» Activity
Give back all of the data, word for word.

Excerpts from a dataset
-----
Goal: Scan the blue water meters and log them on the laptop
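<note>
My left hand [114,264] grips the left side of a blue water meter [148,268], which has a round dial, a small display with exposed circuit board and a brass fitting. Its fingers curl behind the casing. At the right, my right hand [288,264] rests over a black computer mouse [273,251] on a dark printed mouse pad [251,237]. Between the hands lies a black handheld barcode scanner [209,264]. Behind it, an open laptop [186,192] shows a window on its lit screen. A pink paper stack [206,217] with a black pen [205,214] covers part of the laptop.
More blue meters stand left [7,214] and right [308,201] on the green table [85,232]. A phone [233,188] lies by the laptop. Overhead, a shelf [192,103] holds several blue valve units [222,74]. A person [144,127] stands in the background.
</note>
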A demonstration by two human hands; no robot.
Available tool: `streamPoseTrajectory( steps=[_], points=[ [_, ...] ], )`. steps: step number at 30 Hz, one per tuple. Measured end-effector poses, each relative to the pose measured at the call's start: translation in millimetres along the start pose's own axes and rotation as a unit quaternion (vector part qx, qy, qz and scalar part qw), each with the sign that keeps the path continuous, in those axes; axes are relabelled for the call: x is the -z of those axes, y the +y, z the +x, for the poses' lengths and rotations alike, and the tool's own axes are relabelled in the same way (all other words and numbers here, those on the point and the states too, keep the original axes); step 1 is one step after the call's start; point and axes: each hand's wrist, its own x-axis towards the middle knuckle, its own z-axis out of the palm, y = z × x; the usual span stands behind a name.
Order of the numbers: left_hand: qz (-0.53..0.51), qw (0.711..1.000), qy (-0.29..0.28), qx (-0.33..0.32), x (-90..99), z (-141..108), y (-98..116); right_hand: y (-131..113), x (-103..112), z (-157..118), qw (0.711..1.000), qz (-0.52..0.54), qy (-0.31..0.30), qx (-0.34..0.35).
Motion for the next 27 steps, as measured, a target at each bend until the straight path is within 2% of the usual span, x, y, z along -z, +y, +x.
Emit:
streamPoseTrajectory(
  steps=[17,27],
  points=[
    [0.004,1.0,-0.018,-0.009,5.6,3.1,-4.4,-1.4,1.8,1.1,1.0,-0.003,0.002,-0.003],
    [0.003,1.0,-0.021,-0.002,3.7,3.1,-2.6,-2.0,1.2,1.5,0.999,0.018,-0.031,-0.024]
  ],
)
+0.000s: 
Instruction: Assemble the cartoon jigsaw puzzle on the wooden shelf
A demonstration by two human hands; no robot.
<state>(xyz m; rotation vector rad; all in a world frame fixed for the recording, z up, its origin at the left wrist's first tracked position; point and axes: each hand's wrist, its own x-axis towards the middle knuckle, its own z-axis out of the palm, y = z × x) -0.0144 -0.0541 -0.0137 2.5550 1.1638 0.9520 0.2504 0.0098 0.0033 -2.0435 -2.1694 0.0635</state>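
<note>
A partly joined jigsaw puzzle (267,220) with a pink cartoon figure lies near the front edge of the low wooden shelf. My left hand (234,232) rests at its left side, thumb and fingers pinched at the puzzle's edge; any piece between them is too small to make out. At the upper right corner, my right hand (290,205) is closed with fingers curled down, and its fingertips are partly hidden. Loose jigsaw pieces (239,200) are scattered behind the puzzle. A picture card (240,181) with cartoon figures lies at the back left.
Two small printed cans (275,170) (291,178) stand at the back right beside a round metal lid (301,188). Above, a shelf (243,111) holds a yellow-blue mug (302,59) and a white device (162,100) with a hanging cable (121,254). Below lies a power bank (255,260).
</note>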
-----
» Your response
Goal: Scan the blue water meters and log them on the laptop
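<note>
My left hand [114,264] grips the left side of a blue water meter [148,268], which has a round dial, a small display with exposed circuit board and a brass fitting. Its fingers curl behind the casing. At the right, my right hand [288,264] rests over a black computer mouse [273,251] on a dark printed mouse pad [251,237]. Between the hands lies a black handheld barcode scanner [209,264]. Behind it, an open laptop [186,192] shows a window on its lit screen. A pink paper stack [206,217] with a black pen [205,214] covers part of the laptop.
More blue meters stand left [7,214] and right [308,201] on the green table [85,232]. A phone [233,188] lies by the laptop. Overhead, a shelf [192,103] holds several blue valve units [222,74]. A person [144,127] stands in the background.
</note>
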A demonstration by two human hands; no robot.
Available tool: `streamPoseTrajectory( steps=[_], points=[ [_, ...] ], )`. steps: step number at 30 Hz, one per tuple. Measured end-effector poses, each relative to the pose measured at the call's start: translation in millimetres along the start pose's own axes and rotation as a unit quaternion (vector part qx, qy, qz and scalar part qw), each with the sign that keeps the path continuous, in those axes; axes are relabelled for the call: x is the -z of those axes, y the +y, z the +x, for the poses' lengths and rotations alike, and the tool's own axes are relabelled in the same way (all other words and numbers here, those on the point and the states too, keep the original axes); step 1 is one step after the call's start; point and axes: each hand's wrist, its own x-axis towards the middle knuckle, its own z-axis out of the palm, y = z × x; the usual span stands behind a name.
Order of the numbers: left_hand: qz (-0.53..0.51), qw (0.711..1.000), qy (-0.29..0.28), qx (-0.33..0.32), x (-90..99), z (-141..108), y (-98..116); right_hand: y (-131..113), x (-103..112), z (-157..118), qw (0.711..1.000), qz (-0.52..0.54), qy (-0.31..0.30), qx (-0.34..0.35).
Motion for the next 27 steps, as measured, a target at each bend until the straight path is within 2% of the usual span, x, y, z along -z, +y, +x.
Emit:
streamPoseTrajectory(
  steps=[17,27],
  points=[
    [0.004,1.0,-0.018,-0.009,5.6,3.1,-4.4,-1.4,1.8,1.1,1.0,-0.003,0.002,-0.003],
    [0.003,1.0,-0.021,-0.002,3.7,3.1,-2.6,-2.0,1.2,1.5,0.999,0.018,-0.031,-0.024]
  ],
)
+0.000s: 
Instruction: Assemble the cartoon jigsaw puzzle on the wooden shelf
A demonstration by two human hands; no robot.
<state>(xyz m; rotation vector rad; all in a world frame fixed for the recording, z up, its origin at the left wrist's first tracked position; point and axes: each hand's wrist, its own x-axis towards the middle knuckle, its own z-axis out of the palm, y = z × x) -0.0144 -0.0541 -0.0137 2.5550 1.1638 0.9520 0.2504 0.0098 0.0033 -2.0435 -2.1694 0.0635</state>
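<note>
A partly joined jigsaw puzzle (267,220) with a pink cartoon figure lies near the front edge of the low wooden shelf. My left hand (234,232) rests at its left side, thumb and fingers pinched at the puzzle's edge; any piece between them is too small to make out. At the upper right corner, my right hand (290,205) is closed with fingers curled down, and its fingertips are partly hidden. Loose jigsaw pieces (239,200) are scattered behind the puzzle. A picture card (240,181) with cartoon figures lies at the back left.
Two small printed cans (275,170) (291,178) stand at the back right beside a round metal lid (301,188). Above, a shelf (243,111) holds a yellow-blue mug (302,59) and a white device (162,100) with a hanging cable (121,254). Below lies a power bank (255,260).
</note>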

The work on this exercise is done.